GOAL OF THE EXERCISE:
Restate the entries word for word and skip every image.

RECORDS SHOWN:
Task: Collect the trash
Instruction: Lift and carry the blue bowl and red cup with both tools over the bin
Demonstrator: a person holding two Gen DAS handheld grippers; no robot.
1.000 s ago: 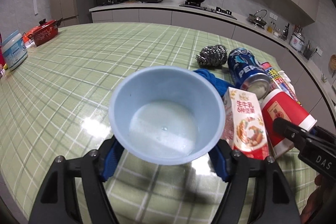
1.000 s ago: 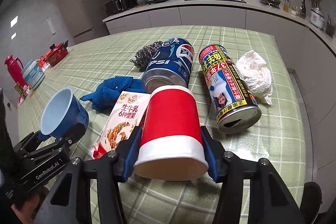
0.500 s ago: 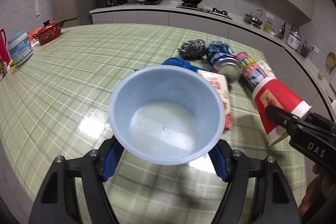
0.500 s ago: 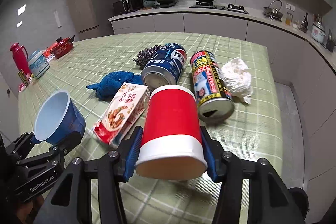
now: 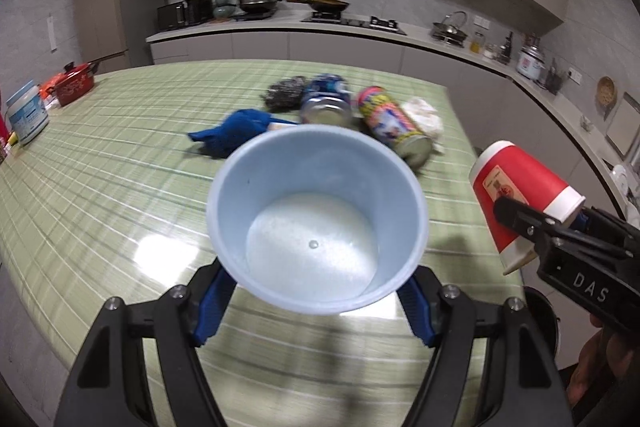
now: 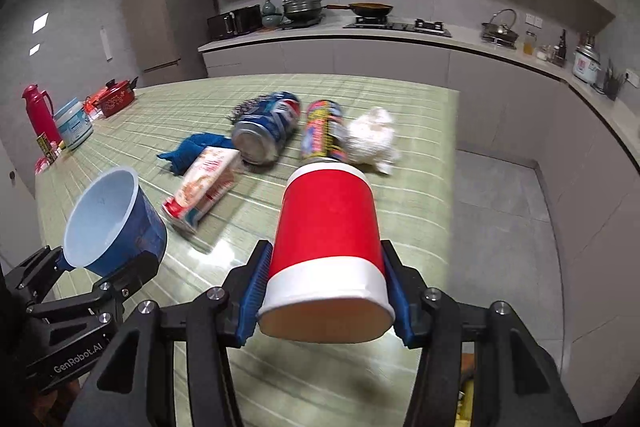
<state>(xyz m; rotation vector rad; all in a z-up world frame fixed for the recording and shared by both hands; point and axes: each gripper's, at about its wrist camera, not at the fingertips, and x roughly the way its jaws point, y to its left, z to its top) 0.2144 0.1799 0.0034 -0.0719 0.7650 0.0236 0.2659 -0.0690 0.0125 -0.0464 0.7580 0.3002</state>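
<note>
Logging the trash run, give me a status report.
Left gripper shut on blue cup. Right gripper shut on red cup. Cans, carton, tissue on table. Nothing in the way.

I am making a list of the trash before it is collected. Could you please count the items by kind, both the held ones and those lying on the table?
Cups: 2, blue cup and red cup, each held in a gripper
Cans: 2, Pepsi can, yellow can
Cartons: 1, milk carton
Tissue: 1, crumpled tissue
Cloth: 1, blue cloth
Scourer: 1, steel scourer
Total: 8
</note>
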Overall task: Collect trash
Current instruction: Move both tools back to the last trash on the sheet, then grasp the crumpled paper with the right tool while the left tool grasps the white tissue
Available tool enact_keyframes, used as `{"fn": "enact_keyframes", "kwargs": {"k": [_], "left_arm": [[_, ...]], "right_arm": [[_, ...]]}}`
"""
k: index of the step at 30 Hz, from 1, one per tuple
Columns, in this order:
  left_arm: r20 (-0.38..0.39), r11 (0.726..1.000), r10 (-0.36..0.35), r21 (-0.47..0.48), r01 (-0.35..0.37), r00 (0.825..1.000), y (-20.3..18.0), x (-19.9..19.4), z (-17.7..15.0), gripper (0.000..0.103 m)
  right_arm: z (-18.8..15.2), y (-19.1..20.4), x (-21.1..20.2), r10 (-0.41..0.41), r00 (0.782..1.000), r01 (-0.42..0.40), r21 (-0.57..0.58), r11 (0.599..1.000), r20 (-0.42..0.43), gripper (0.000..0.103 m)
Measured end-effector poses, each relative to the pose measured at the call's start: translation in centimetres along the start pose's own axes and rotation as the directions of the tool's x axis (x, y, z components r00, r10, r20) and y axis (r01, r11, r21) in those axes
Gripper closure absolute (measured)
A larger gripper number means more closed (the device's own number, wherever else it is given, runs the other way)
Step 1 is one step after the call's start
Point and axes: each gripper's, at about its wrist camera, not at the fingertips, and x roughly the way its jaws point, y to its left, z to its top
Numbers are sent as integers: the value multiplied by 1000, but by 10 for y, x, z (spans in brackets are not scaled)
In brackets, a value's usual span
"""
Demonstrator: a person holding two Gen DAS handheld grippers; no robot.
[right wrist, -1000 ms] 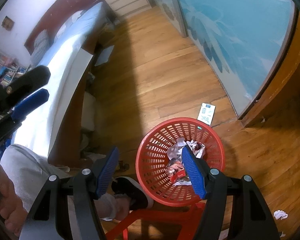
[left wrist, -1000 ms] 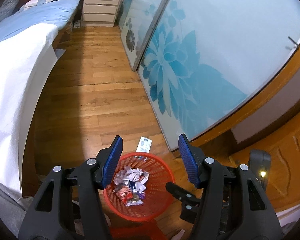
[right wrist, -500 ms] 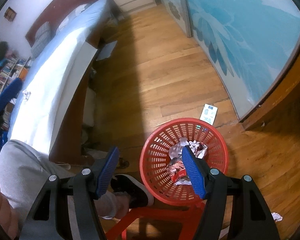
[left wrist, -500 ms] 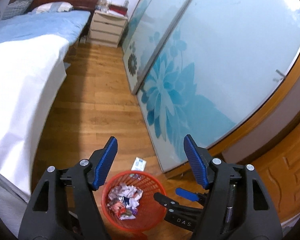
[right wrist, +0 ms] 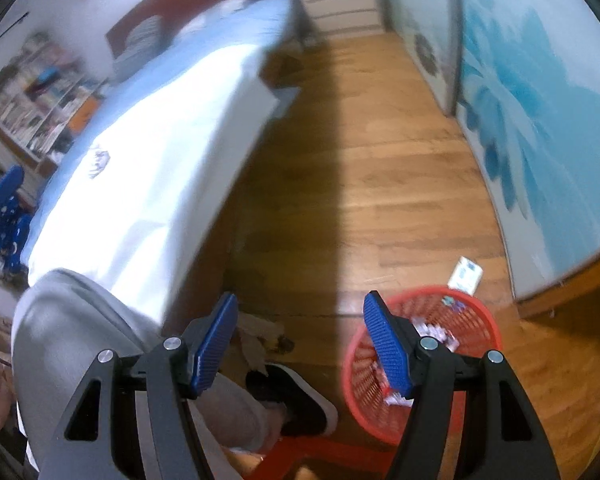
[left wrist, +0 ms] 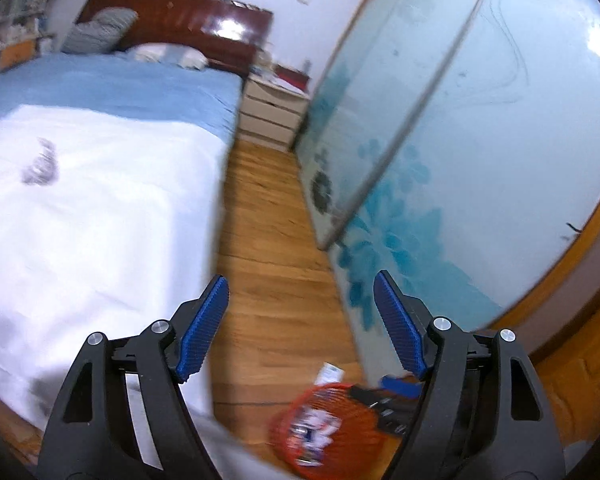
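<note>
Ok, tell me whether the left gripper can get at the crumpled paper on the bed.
Probably yes. The left gripper is empty, its jaws opening, and the crumpled paper lies alone on the white sheet with nothing between them, though the blurred view leaves its distance unclear.

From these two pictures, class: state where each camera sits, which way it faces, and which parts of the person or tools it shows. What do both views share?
Left wrist: on the left gripper, facing along the bed toward the headboard; both fingers show, jaws opening, empty.
Right wrist: on the right gripper, facing steeply down at the wooden floor; its empty open fingers, a grey trouser leg and shoe show.
Shared: red basket, bed, crumpled paper.
</note>
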Motion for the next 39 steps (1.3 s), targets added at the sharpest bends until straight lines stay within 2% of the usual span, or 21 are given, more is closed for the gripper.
{"fn": "enact_keyframes", "kwargs": {"k": [5,10,15,18,20,24,27,32,35,37,38,39], "left_arm": [[78,993,114,-3,-114,990,72,-24,31,28],[138,974,226,-63,-219,964,170,-40,49,28],[123,944,300,-182,-275,946,252,-42,42,28],[92,918,313,-283,-277,945,294,-43,46,28],[96,914,312,-300,-271,945,305,-41,54,28],[91,902,319,-336,-272,944,326,-38,60,28],[63,882,287,-407,-238,956,343,-38,57,28],[66,874,294,-423,-240,954,358,-40,60,28],[62,862,286,-453,-228,956,364,-40,58,28],[54,857,277,-466,-221,959,365,-36,56,28],[52,857,274,-466,-219,960,365,-35,55,28],[47,858,273,-464,-221,961,366,-33,54,28]], "right_arm": [[47,72,9,60,996,-53,-86,995,73,37],[86,166,29,129,982,-103,-183,978,138,37],[126,267,67,181,969,-132,-269,954,169,37],[148,319,104,190,972,-146,-276,950,140,37],[152,352,126,182,974,-135,-299,945,137,37],[168,422,198,175,982,-145,-317,937,66,39],[181,454,237,145,987,-113,-330,937,73,39],[202,469,289,138,989,-122,-231,965,54,39],[205,476,320,147,989,-142,-207,968,5,39],[204,478,337,139,990,-140,-214,967,-24,43],[205,478,338,150,988,-151,-216,965,-18,52],[204,479,338,160,987,-162,-224,961,-26,77]]}}
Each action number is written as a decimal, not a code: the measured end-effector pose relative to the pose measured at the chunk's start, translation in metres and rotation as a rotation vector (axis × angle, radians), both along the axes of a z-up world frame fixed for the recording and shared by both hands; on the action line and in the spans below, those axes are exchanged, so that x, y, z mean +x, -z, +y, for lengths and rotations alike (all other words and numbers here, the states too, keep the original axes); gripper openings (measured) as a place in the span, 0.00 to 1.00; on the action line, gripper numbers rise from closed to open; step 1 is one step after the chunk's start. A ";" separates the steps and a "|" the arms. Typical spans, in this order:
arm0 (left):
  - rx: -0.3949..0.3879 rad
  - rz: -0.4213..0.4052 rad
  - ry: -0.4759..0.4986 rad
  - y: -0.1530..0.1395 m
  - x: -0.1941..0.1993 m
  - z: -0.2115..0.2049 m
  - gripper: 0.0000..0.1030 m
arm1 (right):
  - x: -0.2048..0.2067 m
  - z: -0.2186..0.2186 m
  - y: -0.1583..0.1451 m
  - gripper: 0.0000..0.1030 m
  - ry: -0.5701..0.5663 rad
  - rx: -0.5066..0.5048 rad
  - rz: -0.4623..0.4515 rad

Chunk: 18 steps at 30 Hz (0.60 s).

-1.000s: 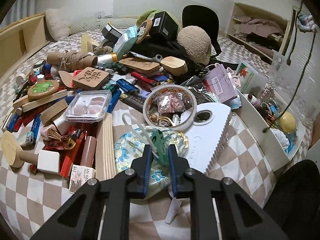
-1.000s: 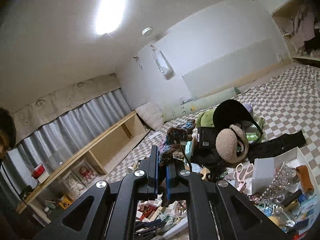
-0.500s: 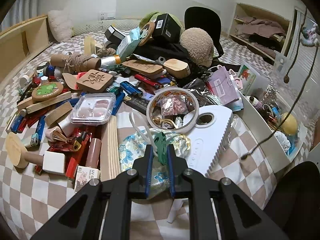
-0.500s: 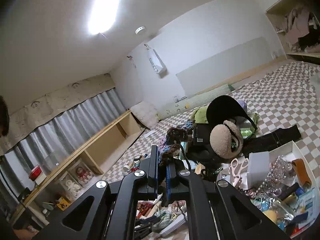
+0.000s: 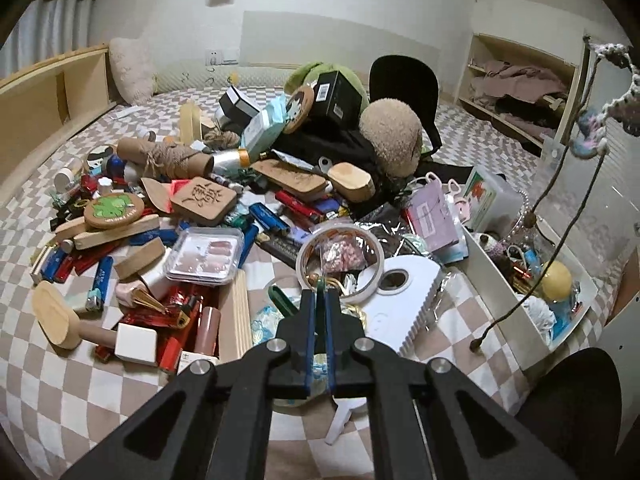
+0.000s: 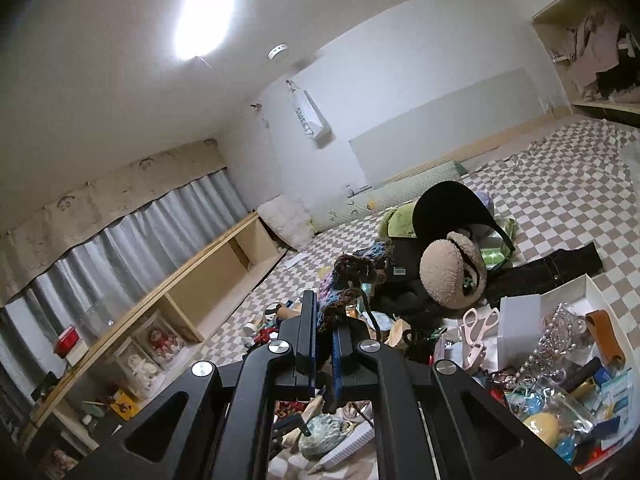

OUTPUT FOR THIS EXERCISE:
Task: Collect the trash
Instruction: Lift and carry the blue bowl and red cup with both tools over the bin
Demonstrator: a person holding two Gen DAS handheld grippers; no robot.
1.000 s ago: 
1.000 s ago: 
0.500 s ago: 
0.500 s ago: 
now: 
now: 
<state>(xyz m; rotation vector rad; all in a z-up world frame fixed for the recording and shared by both hands; point and axes: each gripper's, at about its wrist camera, not at the fingertips, and x roughly the way its jaws point, y to its left, z to its top) 0.2144 0.1799 0.0034 -0.0719 0.7650 0.0236 0.2659 -0.0690 0.0125 -0.0464 0.7580 0.3002</state>
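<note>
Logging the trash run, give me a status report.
Left gripper shut on blue cup. Right gripper shut on red cup. Cans, carton, tissue on table. Nothing in the way.

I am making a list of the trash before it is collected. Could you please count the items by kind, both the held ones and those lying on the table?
Cups: 2, blue cup and red cup, each held in a gripper
Cans: 2, Pepsi can, yellow can
Cartons: 1, milk carton
Tissue: 1, crumpled tissue
Cloth: 1, blue cloth
Scourer: 1, steel scourer
Total: 8
</note>
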Overall task: Collect trash
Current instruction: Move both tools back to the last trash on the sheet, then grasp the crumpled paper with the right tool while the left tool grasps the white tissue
Available tool enact_keyframes, used as `{"fn": "enact_keyframes", "kwargs": {"k": [_], "left_arm": [[_, ...]], "right_arm": [[_, ...]]}}`
"""
k: index of the step at 30 Hz, from 1, one per tuple
Columns, in this order:
  left_arm: r20 (-0.38..0.39), r11 (0.726..1.000), r10 (-0.36..0.35), r21 (-0.47..0.48), r01 (-0.35..0.37), r00 (0.825..1.000), y (-20.3..18.0), x (-19.9..19.4), z (-17.7..15.0), gripper (0.000..0.103 m)
  right_arm: z (-18.8..15.2), y (-19.1..20.4), x (-21.1..20.2), r10 (-0.41..0.41), r00 (0.782..1.000), r01 (-0.42..0.40), r21 (-0.57..0.58), r11 (0.599..1.000), r20 (-0.42..0.43), gripper (0.000..0.103 m)
Measured end-effector poses, each relative to the pose measured at the call's start: translation in centimetres along the start pose's own axes and rotation as the directions of the tool's x axis (x, y, z components r00, r10, r20) and y axis (r01, r11, r21) in those axes
Gripper closure absolute (measured)
A larger gripper number means more closed (the device's own number, wherever else it is given, runs the other way)
Step 1 is one step after the call's start
Point and axes: each gripper's, at about its wrist camera, not at the fingertips, and x roughly the way its jaws point, y to its left, z to its top
Numbers are sent as integers: the value multiplied by 1000, but by 10 for y, x, z (spans in brackets are not scaled)
In brackets, a value's usual span
"""
Demonstrator: a person holding two Gen DAS handheld grippers; no robot.
[right wrist, -1000 ms] 
[left wrist, -1000 ms] 
[right wrist, -500 ms] 
[left wrist, -500 ms] 
[right wrist, +0 ms] 
[left wrist, +0 ms] 
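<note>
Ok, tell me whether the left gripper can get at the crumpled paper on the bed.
Probably yes. The left gripper is empty, its jaws opening, and the crumpled paper lies alone on the white sheet with nothing between them, though the blurred view leaves its distance unclear.

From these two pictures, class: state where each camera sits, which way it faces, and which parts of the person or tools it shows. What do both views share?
Left wrist: on the left gripper, facing along the bed toward the headboard; both fingers show, jaws opening, empty.
Right wrist: on the right gripper, facing steeply down at the wooden floor; its empty open fingers, a grey trouser leg and shoe show.
Shared: red basket, bed, crumpled paper.
</note>
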Motion for the next 39 steps (1.3 s), targets added at the sharpest bends until straight lines stay within 2% of the usual span, or 21 are given, more is closed for the gripper.
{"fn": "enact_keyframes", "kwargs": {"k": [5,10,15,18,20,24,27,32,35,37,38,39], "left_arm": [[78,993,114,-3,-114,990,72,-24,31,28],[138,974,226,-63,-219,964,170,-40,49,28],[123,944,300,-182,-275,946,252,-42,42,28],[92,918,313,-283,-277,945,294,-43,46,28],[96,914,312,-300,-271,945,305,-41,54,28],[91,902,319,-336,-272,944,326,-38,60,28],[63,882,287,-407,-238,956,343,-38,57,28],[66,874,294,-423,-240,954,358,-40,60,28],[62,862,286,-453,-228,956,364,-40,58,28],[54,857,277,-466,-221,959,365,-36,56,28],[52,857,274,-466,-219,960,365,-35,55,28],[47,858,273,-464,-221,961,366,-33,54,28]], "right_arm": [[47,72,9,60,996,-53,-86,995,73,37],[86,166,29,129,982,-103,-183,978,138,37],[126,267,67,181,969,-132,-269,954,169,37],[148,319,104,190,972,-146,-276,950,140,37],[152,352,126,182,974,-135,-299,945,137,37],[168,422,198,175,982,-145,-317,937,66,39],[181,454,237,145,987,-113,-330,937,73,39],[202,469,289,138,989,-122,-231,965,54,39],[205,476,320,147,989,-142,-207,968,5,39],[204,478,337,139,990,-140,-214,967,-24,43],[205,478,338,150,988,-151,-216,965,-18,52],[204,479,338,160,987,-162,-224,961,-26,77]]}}
Each action number is written as a decimal, not a code: the measured end-effector pose relative to the pose measured at the chunk's start, translation in metres and rotation as a rotation vector (axis × angle, radians), both along the axes of a z-up world frame fixed for the recording and shared by both hands; on the action line and in the spans below, those axes are exchanged, so that x, y, z mean +x, -z, +y, for lengths and rotations alike (all other words and numbers here, the states too, keep the original axes); gripper openings (measured) as a place in the span, 0.00 to 1.00; on the action line, gripper numbers rise from closed to open; step 1 is one step after the chunk's start. A ";" separates the steps and a "|" the arms. Typical spans, in this order:
arm0 (left):
  - rx: -0.3949..0.3879 rad
  - rz: -0.4213..0.4052 rad
  - ry: -0.4759..0.4986 rad
  - y: -0.1530..0.1395 m
  - x: -0.1941..0.1993 m
  - z: -0.2115..0.2049 m
  - gripper: 0.0000..0.1030 m
arm1 (right):
  - x: -0.2048..0.2067 m
  - z: -0.2186..0.2186 m
  - y: -0.1583..0.1451 m
  - gripper: 0.0000..0.1030 m
  - ry: -0.5701..0.5663 rad
  - rx: -0.5066..0.5048 rad
  - rz: -0.4623..0.4515 rad

Chunk: 18 steps at 30 Hz (0.60 s).

-1.000s: 
-1.000s: 
-0.500s: 
-0.500s: 
+0.000s: 
+0.000s: 

That is the entire output.